Partire è un po’ come morire

È quella sensazione di impotenza di fronte a situazioni apparentemente giganti e irrisolvibili. Quel sentore di aver toccato il fondo, un punto buio in cui si procede tentoni, poggiandosi su appigli di fortuna, per evitare di cadere ancora più in basso.

Quella che per alcuni è una scelta, per altri è necessità. A volte temporanea, a volte a lungo termine.
Gli ottimisti la vivono come un’esperienza curiosa, di crescita, di arricchimento. I disillusi come una pena da scontare, che peggio non potrebbe essere.

Che fare?

Non si sa bene come, né quando, ma alla fine qualcosa bisognerà pur fare, ed è così che spesso si decide di partire. Sbaglia chi crede che questa sia la strada più semplice. Su che base verrà poi fatta questa considerazione, sinceramente non lo so.

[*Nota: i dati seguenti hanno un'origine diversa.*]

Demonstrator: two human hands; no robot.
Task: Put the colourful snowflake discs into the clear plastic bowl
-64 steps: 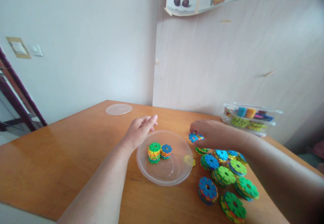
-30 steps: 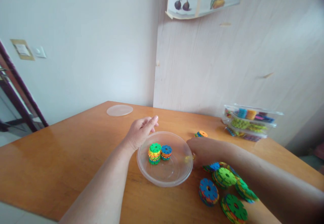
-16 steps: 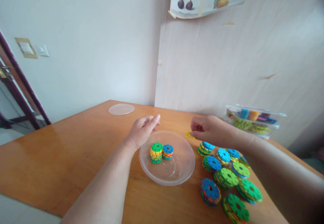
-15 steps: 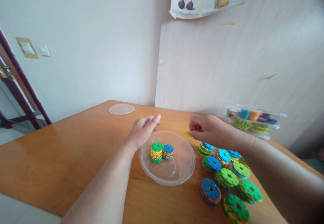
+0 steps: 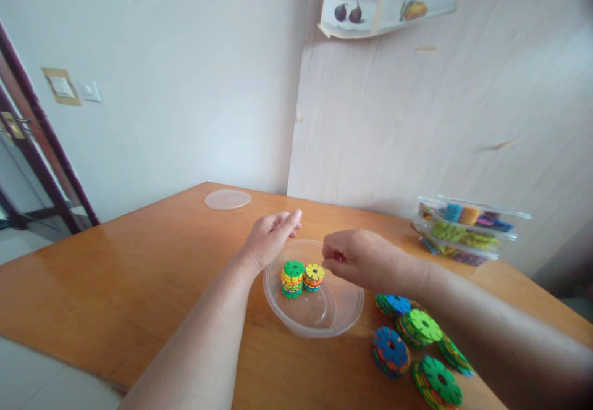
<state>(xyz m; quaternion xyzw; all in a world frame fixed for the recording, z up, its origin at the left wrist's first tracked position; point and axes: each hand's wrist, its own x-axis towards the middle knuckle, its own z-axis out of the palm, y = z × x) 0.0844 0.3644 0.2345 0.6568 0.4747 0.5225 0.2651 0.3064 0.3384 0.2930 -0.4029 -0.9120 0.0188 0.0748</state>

Sarà forse semplice svegliarsi ogni mattina chiedendosi quale sia il colore del cielo: grigio topo, grigio fumo di Londra, grigio fumo di Berlino, grigio perla, grigio ghiaccio, grigio da neve.

Sarà forse semplice relegare le relazioni più solide della vita alla schermata di uno smartphone, a un messaggio vocale, a una chiamata su Whatsapp.

Sarà forse semplice restare a galla in un contesto estraneo, dove la maggior parte della gente pensa che tu sia uno di troppo, un invasore, ma spesso non lo dice a voce alta perché fa brutto.
Ma partire, è davvero un po’ come morire? Mica tanto, sapete.

Partire è  come morire?

Perché quando accetti uno stage a 29 anni, un po’ ti deprimi, cominci a chiederti che cosa ti aspetterà, al quarto tirocinio; la quarta dannata volta in cui vieni trattato come uno studentello inesperto che ha ancora tutto da imparare.

Poi ti dicono che prenderai 1.100 euro netti al mese. E stai zitto per paura di rovinare la magia.

Partire è un po’ come morire, ma quando superi la terza fase di colloqui, e magari vieni anche assunto con un incremento del 30% sul precedente stipendio, è bello non dover mandare un messaggio di ringraziamento al tuo intercessore; è incredibile non doversi sentire debitori a vita; è sorprendente non dover leccare natiche in giro.

Partire è un po’ come morire, ma anche non poter fare mai un regalo ai tuoi genitori lo è. Non poter programmare una vacanza. Non poterti comprare anche gesummaria quando cominciano i saldi. Vorresti dilapidare tutto ciò che possiedi, ma sulla prepagata c’hai fissi sempre quei 100 euro che ti fanno salire la bestia dentro.

I cambiamenti

Partire è un po’ come morire, ma essere contattati su LinkedIn dai CEO delle aziende, e non dai soliti rimorchiatori virtuali, è tutta un’altra storia. C’è veramente gente che vuole offrirti un lavoro là fuori!

Partire è un po’ come morire, ma anche farsi elargire la paghetta settimanale da mamma e papà lo è. O sentirsi lo zimbello del quartiere perché hai deciso di studiare. Tu, lo scemo del villaggio di ultima generazione.

Partire non è come morire. Partire non è nemmeno la soluzione a tutti i mali del mondo, se è quello che vi stavate chiedendo. Non basta mettersi su un aereo di sola andata verso l’ignoto. Là dove tutto è più figo, tutto funziona meglio, si accendono mutui come se piovessero dal cielo, tutto ciò che desideri si materializza come per incanto.

Comunque provarci

Per alcuni sarà anche così, ma sempre meglio dare il giusto peso alle parole e alle situazioni.
Esistono piuttosto la pazienza, la voglia di perfezionarsi, il desiderio di riscatto, il cercare di fare sempre meglio e sempre di più. La forza di rialzarsi dopo uno scivolone sul ghiaccio, col sedere ancora indolenzito, e fregarsene se tua cugina ti manda foto dalla spiaggia a dicembre.

Come si fa a vivere senza poter godere ogni sera della bellezza del tramonto?
Personalmente non lo so; ma preferisco osservarlo tre volte all’anno, con la consapevolezza che, in fondo, qualcosa di buono la sto facendo anch’io.